DAVOS, Jan 27: The world needs an effort similar to that behind the creation of the atomic bomb to tackle the multi-faceted threat of bio warfare, US Senate Majority Leader Bill Frist said on Thursday.

"We need to do something that even dwarfs the Manhattan project," Mr Frist told the World Economic Forum in Davos. The Manhattan project was the codename for the United States's World War Two effort to devise an atomic weapon.

"The greatest existential threat we have in the world today is biological. Why? Because unlike any other threat it has the power of panic and paralysis to be global." He predicted that the world would experience another bio weapon attack within the next decade, following the limited casualties seen when anthrax was sent through the US mail system in 2001.

Next time, the death rate could be a much, much higher, said Massachusetts Insitute of Technology Professor John Deutch.
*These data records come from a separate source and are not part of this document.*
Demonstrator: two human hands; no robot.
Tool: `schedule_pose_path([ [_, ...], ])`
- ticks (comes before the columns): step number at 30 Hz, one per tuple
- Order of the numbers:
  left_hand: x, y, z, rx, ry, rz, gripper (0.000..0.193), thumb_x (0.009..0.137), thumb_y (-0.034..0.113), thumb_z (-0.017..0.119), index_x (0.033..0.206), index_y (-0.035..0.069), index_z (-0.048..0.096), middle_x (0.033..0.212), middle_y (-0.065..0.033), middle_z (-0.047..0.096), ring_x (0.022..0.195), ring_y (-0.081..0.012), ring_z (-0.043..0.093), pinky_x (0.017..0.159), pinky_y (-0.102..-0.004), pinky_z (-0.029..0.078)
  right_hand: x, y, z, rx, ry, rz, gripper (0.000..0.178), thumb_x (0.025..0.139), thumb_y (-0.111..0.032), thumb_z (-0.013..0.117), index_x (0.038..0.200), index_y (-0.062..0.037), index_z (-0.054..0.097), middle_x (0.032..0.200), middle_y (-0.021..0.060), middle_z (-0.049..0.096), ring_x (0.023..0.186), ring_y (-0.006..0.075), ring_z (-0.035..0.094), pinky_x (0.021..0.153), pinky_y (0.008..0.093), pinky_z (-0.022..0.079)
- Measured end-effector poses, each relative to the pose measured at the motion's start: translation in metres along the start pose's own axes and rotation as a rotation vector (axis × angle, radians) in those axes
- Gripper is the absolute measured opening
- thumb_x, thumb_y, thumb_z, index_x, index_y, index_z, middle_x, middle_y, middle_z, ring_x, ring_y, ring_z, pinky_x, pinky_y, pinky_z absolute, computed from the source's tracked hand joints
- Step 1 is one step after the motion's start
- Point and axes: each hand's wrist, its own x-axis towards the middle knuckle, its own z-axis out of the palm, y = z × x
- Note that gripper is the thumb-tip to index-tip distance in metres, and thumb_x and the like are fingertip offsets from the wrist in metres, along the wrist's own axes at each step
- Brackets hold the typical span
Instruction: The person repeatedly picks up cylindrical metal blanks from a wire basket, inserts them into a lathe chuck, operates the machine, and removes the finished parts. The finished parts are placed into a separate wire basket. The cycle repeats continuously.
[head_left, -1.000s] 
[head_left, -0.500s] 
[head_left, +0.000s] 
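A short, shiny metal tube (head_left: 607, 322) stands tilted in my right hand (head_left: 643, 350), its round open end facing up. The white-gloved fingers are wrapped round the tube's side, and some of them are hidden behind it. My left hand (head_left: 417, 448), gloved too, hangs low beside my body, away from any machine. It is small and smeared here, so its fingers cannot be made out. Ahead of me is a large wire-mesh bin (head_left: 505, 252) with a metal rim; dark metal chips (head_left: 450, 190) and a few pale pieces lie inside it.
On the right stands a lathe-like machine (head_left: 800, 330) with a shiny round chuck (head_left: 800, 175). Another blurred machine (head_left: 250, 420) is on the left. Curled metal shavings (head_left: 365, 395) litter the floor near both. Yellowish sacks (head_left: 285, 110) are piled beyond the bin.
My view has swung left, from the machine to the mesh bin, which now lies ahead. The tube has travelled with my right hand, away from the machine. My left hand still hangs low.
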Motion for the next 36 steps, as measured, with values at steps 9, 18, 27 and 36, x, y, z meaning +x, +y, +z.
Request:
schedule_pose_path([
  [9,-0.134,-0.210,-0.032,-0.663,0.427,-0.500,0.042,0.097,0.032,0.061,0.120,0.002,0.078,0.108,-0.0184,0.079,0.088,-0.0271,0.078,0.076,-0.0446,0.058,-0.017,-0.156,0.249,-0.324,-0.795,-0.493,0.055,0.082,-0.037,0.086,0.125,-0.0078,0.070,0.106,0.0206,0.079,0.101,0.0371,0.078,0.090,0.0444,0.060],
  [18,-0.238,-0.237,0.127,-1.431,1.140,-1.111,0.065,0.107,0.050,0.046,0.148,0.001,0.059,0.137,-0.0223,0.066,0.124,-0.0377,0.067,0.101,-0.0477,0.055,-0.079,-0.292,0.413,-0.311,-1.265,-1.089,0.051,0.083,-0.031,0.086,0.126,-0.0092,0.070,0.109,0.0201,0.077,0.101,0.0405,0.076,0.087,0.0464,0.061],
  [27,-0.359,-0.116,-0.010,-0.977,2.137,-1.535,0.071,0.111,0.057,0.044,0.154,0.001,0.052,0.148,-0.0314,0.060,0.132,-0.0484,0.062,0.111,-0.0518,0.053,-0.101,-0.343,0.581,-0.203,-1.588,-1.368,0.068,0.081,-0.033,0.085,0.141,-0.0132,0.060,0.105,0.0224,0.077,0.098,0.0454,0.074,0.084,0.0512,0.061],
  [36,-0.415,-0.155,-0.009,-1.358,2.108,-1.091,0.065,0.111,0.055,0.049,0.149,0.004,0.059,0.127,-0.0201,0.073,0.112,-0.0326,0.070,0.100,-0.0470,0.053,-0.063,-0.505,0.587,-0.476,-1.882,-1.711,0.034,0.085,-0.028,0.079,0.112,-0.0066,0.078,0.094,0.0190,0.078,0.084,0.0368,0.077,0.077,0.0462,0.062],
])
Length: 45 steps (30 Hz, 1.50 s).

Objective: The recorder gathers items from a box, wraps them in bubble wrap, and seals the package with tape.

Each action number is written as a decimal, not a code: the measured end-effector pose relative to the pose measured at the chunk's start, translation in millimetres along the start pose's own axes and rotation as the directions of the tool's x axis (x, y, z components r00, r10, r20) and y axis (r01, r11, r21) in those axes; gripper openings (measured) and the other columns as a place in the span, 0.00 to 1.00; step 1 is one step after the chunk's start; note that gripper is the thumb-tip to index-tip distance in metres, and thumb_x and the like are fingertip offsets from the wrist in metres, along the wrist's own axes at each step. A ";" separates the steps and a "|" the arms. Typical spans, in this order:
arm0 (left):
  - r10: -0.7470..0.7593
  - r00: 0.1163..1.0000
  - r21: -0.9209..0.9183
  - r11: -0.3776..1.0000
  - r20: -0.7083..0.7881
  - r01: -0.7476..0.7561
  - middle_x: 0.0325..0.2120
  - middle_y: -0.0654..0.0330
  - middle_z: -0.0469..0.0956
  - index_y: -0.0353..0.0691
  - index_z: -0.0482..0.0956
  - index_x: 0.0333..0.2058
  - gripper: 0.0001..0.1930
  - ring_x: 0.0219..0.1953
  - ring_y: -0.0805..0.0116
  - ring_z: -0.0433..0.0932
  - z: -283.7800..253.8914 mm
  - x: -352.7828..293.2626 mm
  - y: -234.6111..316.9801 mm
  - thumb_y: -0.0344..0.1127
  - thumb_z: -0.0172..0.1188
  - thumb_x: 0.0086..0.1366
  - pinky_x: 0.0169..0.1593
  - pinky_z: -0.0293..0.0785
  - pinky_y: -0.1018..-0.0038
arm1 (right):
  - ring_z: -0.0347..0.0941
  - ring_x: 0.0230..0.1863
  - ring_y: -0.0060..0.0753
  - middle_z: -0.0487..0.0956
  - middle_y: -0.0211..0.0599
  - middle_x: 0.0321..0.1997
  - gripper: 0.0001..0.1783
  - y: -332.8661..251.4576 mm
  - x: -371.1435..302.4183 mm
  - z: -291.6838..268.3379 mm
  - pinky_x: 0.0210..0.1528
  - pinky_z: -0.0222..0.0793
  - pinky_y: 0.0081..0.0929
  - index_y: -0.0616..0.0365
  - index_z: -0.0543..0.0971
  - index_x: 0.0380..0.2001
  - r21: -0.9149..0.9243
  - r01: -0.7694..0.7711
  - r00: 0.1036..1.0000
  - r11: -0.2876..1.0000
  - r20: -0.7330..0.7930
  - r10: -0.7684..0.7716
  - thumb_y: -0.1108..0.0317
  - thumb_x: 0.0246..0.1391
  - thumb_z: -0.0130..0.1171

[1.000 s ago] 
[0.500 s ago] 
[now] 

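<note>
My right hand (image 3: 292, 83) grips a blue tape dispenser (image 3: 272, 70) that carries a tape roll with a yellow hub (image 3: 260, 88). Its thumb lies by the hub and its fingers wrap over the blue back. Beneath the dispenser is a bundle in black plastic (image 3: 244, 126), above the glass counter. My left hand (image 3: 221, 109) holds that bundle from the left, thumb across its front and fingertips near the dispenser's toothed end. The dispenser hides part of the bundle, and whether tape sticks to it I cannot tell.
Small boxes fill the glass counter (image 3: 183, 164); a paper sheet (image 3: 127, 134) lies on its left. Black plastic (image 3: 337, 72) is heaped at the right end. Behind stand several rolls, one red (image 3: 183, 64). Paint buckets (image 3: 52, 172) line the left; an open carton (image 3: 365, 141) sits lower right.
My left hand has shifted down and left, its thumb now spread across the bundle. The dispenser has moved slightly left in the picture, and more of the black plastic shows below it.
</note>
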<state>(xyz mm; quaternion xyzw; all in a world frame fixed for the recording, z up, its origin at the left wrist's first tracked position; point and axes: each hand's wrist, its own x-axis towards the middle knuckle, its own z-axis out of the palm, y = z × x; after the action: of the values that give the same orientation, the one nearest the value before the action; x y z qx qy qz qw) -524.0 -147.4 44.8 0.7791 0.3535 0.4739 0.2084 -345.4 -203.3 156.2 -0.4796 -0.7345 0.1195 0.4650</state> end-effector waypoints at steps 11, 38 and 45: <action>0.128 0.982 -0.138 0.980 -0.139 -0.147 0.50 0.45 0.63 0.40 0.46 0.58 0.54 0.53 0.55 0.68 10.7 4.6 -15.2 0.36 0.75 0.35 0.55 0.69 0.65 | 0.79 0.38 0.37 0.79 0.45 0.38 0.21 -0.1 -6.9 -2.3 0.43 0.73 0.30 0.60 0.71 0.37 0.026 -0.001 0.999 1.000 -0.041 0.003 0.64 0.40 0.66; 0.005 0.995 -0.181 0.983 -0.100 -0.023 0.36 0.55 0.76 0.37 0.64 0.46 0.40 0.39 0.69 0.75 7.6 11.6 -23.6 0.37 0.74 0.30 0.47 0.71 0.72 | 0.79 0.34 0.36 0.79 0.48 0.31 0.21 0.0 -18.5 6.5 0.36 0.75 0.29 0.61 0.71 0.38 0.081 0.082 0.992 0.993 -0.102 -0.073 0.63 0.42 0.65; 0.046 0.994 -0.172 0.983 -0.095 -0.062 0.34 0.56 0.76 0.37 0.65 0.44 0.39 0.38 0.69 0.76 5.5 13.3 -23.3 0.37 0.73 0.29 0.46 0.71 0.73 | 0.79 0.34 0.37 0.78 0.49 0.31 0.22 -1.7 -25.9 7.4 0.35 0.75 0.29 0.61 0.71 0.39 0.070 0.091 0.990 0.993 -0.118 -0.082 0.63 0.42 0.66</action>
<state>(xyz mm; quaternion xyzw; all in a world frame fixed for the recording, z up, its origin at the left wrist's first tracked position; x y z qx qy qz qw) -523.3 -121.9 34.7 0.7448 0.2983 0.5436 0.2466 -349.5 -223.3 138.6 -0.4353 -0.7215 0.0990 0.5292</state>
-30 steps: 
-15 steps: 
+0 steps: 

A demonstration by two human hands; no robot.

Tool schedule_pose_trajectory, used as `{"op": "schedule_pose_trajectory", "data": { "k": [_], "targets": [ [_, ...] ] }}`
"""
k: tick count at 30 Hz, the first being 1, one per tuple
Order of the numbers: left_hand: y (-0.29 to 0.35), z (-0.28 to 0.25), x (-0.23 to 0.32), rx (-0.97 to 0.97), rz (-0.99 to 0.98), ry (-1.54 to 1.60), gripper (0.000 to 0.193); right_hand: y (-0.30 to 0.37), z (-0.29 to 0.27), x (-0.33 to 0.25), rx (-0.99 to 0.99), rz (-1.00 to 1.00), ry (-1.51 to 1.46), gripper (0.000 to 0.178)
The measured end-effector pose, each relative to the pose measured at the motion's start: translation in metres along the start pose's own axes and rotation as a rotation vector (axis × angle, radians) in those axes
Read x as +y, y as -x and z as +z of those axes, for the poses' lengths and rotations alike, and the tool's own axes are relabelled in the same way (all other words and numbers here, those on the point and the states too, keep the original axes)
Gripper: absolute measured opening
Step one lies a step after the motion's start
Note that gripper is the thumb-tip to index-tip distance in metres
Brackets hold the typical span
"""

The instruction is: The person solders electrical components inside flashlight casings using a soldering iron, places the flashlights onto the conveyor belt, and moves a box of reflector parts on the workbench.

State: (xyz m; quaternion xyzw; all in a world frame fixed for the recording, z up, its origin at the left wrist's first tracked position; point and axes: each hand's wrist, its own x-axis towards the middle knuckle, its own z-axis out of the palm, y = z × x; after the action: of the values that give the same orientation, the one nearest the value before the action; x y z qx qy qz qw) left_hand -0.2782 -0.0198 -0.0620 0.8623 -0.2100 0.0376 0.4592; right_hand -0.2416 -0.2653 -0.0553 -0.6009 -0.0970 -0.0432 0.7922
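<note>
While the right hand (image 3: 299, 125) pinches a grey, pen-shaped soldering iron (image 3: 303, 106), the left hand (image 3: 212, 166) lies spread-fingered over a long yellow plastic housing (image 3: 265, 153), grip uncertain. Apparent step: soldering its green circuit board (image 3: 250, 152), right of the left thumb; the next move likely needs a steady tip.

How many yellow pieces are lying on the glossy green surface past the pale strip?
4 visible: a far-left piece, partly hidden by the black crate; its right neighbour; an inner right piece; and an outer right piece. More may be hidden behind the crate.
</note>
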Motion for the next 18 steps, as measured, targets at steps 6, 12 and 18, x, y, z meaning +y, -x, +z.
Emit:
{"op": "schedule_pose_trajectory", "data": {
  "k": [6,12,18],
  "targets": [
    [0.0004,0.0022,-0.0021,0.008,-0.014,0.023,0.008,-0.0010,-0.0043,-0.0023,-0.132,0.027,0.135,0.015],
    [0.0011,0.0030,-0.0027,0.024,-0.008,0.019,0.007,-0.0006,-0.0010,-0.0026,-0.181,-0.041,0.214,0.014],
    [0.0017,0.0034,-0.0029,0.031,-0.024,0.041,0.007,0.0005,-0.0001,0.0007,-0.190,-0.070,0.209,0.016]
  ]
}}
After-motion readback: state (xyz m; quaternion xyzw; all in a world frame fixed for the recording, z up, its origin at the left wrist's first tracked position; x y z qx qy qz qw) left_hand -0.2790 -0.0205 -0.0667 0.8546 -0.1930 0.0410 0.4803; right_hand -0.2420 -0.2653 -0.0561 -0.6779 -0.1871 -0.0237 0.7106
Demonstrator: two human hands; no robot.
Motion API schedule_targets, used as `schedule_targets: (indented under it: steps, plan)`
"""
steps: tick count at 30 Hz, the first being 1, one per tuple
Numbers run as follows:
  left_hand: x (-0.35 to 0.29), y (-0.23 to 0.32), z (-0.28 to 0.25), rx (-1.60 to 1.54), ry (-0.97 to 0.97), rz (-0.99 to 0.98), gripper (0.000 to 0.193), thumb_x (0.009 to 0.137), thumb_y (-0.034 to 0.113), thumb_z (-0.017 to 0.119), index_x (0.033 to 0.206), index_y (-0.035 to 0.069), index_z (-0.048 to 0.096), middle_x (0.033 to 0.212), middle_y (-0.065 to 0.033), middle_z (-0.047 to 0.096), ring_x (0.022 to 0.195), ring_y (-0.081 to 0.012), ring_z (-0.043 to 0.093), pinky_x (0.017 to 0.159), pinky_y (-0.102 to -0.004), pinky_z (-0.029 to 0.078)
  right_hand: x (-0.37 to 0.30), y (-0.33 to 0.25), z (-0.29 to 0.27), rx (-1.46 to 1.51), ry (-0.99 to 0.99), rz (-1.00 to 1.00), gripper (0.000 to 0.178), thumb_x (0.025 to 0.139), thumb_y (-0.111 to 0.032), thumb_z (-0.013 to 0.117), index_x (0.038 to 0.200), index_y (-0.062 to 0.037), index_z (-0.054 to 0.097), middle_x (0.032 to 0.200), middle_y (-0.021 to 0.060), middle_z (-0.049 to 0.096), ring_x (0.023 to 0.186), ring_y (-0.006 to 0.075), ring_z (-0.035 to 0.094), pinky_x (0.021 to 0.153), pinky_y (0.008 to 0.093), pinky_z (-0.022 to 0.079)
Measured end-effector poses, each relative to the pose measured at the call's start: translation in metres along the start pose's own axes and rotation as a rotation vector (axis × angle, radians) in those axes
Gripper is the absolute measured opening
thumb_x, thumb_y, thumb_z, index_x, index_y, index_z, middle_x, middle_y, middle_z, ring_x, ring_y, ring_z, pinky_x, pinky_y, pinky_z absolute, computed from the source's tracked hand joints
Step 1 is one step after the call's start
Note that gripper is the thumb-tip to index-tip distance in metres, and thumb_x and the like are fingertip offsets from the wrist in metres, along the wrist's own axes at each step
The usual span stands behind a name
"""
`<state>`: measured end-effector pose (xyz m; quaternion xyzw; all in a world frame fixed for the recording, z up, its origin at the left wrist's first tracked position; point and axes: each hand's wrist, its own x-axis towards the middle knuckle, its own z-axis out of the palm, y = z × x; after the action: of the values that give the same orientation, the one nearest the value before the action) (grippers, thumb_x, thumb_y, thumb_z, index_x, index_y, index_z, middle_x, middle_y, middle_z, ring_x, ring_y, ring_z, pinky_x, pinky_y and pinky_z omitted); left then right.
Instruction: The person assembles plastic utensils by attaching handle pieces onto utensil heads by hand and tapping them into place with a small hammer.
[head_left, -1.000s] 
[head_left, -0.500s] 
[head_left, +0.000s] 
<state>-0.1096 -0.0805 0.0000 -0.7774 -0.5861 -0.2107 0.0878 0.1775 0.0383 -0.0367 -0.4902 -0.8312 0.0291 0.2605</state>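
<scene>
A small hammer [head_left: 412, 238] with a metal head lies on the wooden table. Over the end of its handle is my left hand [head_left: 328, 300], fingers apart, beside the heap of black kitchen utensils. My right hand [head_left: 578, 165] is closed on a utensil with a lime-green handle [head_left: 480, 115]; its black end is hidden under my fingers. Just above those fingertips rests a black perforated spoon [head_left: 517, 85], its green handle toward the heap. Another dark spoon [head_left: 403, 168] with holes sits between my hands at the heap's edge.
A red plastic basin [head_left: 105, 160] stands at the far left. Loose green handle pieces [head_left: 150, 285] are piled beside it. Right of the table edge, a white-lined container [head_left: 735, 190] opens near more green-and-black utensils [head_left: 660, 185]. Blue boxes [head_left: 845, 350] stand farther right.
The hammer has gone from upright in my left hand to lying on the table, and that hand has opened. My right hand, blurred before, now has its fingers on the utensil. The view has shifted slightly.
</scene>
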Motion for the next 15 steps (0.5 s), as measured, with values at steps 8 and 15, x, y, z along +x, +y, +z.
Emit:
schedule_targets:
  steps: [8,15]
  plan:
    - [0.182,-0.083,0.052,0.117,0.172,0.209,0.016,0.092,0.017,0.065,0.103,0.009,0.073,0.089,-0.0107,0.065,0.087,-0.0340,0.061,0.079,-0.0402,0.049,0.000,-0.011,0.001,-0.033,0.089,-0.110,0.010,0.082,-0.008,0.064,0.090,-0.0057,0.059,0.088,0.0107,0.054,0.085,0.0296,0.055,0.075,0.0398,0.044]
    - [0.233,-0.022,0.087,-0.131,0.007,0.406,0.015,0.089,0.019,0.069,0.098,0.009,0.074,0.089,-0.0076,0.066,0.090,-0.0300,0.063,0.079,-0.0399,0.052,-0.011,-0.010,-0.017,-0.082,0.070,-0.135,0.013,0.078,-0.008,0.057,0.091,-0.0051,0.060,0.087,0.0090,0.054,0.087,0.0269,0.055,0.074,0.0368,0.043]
An attack using the smallpox virus is overwhelmingly the largest risk, he believes.

The disease was officially eradicated three decades ago but Deutch said it was possible former Soviet stocks were still at large or even that small quantities could be extracted from graves. "Every country has a vulnerability here," he said.

VACCINE: In a bid to protect citizens, the US government has ordered millions of doses of smallpox vaccine as part of a wide-ranging security drive in the wake of the Sept 11, 2001, attacks.

But experts warned that other avenues were open to would-be terrorists, with diseases such as plague and Ebola haemorrhagic fever virus options for weaponisation. More worryingly still, sophisticated groups might in the future use genetic engineering to produce hybrid microbes against which there are no defences.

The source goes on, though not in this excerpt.